After completing the /setup wizard and creating your admin account, work through this checklist before inviting users:

  1. Create your CTI hierarchy — go to Admin → Categories and define at least one Category. Without a Category, no ticket can be created. See the Admin Guide: Categories for a worked example.
  2. Review ticket statuses — the system creates five default statuses (New, In Progress, Pending, Resolved, Closed). If you need intermediate statuses (e.g. "Awaiting Vendor"), add them now under Admin → Statuses. See Admin Guide: Statuses.
  3. Create groups and assign scope — define which staff teams handle which categories. See Admin Guide: Groups & scope.
  4. Create or invite staff accounts — create staff accounts from Admin → Users, or have staff register themselves and then promote their role. See Admin Guide: Users & roles.
  5. Configure email (optional) — set the SMTP environment variables and restart. Preview and customize templates under Admin → Email. See Admin Guide: Email templates.
  6. Configure SLA policies (optional, requires SLA_ENABLED=true) — set response and resolution targets per priority or category under Admin → SLA. See Admin Guide: SLA policies.
  7. Set up SSO (optional) — configure SAML environment variables and restart. See Authentication: SAML 2.0.
  8. Install plugins (optional) — upload or point to WASM plugin files from Admin → Plugins. See Admin Guide: Installing plugins.

Upgrading

cd open-help-desk
git pull
cd docker
docker compose up -d --build

The application runs database migrations automatically on startup, before it begins accepting traffic.

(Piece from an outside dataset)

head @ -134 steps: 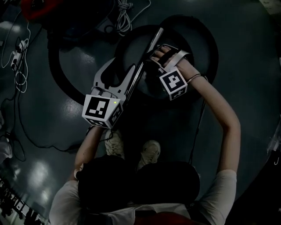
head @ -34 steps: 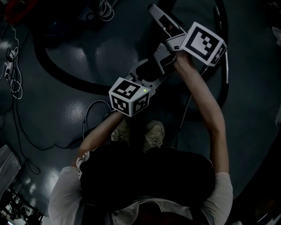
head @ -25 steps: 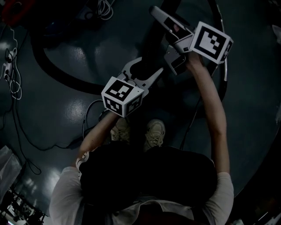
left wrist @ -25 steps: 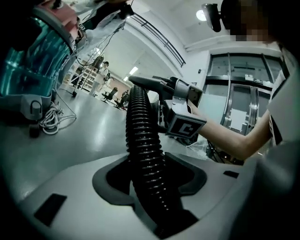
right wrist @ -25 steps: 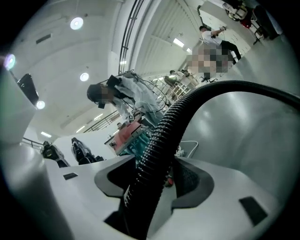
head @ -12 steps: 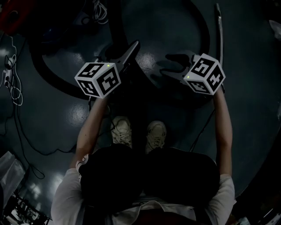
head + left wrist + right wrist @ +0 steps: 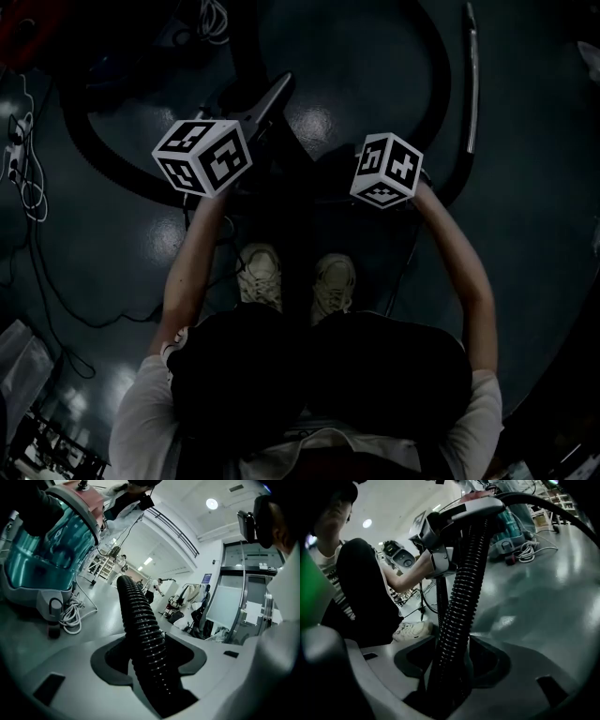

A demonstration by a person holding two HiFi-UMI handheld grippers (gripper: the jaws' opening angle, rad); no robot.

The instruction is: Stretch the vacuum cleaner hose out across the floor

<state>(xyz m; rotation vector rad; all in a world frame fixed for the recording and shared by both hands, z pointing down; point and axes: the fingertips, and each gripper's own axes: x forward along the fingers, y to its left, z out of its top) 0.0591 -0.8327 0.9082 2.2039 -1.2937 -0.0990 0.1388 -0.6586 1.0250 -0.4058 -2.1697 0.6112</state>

There is no manual migration step. If a migration fails (e.g. due to a conflict with manual schema changes), the server exits with an error message — check the container logs.

Back up your database before upgrading in production. Migrations are forward-only; there is no automatic rollback if you need to downgrade.

Zero-downtime upgrades

For production deployments where downtime is unacceptable, the recommended approach is:

  1. Take a database backup.
  2. Pull the new image.
  3. Start a second container with the new image pointing to the same database. Migrations run and complete.
  4. Shift traffic to the new container.
  5. Stop the old container.

This works because migrations are idempotent — running them on an already-migrated database is a no-op.